Date: 2017-09-25 04:53 pm (UTC)
cahn: (Default)
From: [personal profile] cahn
I should ask my sister-in-law, who is the only person I know well enough to ask that kind of question who's an Evangelical Christian -- I think the answer is mostly that a) EC's keep OT law based on whether there's NT support -- Lev 18:22 has support in e.g. Rom 1:26-7, of course, and as far as I know e.g. Lev 18:19 doesn't, and b) NT is wholly taken as commandment, except when it's taken figuratively rather than literally (e.g., holy kiss as above; whether or not you believe Jesus was speaking figuratively or literally when he said of the bread, This is my body; whether we should take Paul seriously when he goes on and on about hair). And here (b) I don't actually get the sense that there's necessarily a structured hermeneutics that makes sense to me -- it seems to me to be much more of a jumbled hodgepodge as to whether you take something case by case as figurative rather than literal. (And, of course, this is why there are so many sects of Christianity.)

Part of it may be my own confusion, though, which is why I should ask my sister-in-law (and will when I see her next) -- it's a little hard for me to wrap my head around because my faith tradition is SO different in this respect (like, with the "holy kiss" thing above, JS literally rewrote it and said that it should mean "holy salutation," so that's why we don't do it! And I hear there's actually a holy salutation thing as part of the temple rituals, although I can't say first-hand).

And part of it may just be that theology, when not developed by a whole bunch of intellectuals arguing it over hundreds of years (which characterizes both Evangelical Christian and LDS theology), is bound to be a hodge-podge. LDS theology is if anything worse in this regard.
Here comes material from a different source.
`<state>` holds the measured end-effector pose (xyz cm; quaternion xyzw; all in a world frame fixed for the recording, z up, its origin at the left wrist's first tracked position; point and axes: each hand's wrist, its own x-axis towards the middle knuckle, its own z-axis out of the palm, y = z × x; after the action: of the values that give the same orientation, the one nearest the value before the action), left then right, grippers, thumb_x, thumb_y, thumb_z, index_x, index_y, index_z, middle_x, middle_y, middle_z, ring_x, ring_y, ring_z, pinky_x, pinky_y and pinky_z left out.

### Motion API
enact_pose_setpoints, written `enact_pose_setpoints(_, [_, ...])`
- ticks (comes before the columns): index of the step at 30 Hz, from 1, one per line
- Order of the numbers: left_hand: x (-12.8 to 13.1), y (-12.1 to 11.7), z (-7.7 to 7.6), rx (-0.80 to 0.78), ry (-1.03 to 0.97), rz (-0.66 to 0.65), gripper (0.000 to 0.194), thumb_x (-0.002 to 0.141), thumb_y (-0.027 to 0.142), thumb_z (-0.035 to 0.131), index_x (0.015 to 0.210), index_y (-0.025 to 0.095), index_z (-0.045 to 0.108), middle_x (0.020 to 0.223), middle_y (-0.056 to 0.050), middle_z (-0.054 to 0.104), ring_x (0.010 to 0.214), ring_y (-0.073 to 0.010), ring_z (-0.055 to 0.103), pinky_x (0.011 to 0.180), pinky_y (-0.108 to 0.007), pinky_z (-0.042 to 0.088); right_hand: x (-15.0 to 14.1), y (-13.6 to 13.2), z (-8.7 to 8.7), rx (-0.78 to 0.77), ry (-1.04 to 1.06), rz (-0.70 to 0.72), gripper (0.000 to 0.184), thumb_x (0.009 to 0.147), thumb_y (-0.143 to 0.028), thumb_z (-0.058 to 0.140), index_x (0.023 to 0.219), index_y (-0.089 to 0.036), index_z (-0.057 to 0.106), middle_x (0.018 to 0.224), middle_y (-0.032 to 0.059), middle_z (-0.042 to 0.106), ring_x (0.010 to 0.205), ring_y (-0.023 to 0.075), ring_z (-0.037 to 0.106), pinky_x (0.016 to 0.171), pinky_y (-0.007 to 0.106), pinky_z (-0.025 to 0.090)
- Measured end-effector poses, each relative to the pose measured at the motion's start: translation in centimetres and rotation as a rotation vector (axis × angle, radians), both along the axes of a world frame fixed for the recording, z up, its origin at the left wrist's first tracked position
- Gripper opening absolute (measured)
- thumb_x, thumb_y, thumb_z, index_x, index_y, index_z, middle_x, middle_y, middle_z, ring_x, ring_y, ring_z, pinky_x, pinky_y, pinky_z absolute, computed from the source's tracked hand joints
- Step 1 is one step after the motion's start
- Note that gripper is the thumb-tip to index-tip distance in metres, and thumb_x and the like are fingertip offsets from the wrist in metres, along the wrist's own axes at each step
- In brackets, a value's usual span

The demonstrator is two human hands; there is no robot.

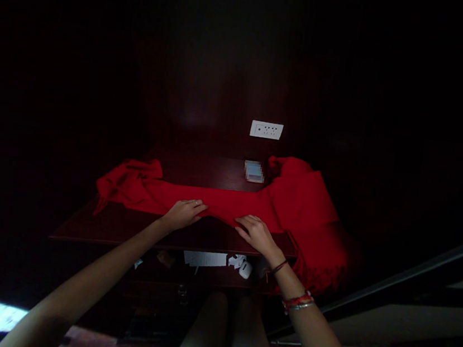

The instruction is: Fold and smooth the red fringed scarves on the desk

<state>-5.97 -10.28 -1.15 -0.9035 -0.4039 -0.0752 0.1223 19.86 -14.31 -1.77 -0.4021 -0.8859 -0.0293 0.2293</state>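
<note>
A long red scarf (295,204) lies stretched across a dark wooden desk (123,228), bunched at its left end and draped over the desk's right edge, where a fringe hangs. My left hand (184,213) rests on the scarf's near edge at the middle, fingers curled onto the cloth, a ring on one finger. My right hand (255,233) lies just to the right with its fingers pressed flat on the scarf's edge. Red bracelets circle my right wrist.
A small pale box (254,171) sits at the back of the desk, below a white wall socket (266,129). Papers (204,258) and small white items (241,265) lie on a shelf under the desktop. My knees show below. The surroundings are very dark.
</note>
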Motion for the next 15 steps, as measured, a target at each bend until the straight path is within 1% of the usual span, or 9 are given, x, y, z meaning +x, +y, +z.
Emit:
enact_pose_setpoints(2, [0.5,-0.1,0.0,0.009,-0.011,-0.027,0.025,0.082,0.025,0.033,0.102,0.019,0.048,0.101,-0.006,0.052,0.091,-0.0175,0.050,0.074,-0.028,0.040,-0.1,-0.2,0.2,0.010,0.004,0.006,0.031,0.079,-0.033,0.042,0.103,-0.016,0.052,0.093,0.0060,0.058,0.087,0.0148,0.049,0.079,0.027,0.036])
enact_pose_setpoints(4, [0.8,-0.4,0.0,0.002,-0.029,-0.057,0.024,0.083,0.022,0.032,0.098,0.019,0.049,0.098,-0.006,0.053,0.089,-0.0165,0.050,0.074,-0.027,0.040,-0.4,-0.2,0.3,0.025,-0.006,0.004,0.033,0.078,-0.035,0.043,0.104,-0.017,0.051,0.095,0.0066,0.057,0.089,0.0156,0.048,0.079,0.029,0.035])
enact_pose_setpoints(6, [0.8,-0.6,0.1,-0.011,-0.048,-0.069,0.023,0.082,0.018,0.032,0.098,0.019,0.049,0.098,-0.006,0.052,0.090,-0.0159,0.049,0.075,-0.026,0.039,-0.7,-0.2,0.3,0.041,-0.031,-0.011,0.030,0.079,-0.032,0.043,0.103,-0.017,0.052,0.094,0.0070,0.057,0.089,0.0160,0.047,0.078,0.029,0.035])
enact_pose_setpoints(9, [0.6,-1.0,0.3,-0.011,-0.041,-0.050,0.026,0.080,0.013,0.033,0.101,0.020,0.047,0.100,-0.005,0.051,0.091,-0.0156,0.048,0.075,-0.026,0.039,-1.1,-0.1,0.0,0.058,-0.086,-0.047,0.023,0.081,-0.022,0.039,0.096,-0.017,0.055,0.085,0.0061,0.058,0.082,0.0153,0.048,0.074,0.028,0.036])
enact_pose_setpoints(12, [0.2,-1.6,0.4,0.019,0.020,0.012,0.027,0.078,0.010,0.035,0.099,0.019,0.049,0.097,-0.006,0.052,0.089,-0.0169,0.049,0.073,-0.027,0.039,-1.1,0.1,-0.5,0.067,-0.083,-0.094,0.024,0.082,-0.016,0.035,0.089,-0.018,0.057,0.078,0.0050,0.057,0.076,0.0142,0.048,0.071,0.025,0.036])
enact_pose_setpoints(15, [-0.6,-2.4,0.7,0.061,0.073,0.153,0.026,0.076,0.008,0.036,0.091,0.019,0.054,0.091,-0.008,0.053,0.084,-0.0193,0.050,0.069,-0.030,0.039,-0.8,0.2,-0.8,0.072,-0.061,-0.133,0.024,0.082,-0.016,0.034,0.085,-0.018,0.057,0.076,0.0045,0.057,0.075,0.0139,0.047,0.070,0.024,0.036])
Back to Bartlet, though -- I agree (as I said before) that the way it's presented is not actually asking the question about interpretation, but with some changes I think it could be thought of as Bartlet-as-liberal-Catholic asking a question critical of Jacobs' hermeneutics -- which would be consistent with his character, right? Religious people, especially Christian sects, are critical and dismissive of other sects' hermeneutics when they disagree with our own all the time. (But again, I agree this is not at all what the writers were thinking when they wrote that bit.)

(no subject)

Date: 2022-07-04 05:35 pm (UTC)
lirazel: CJ and Toby from The West Wing ([tv] when don't i?)
From: [personal profile] lirazel
This is a great post, and I appreciate it very much. I've always rolled my eyes at this scene. Agreed on that kind of smug argument inherently misunderstanding both Christianity and Judaism.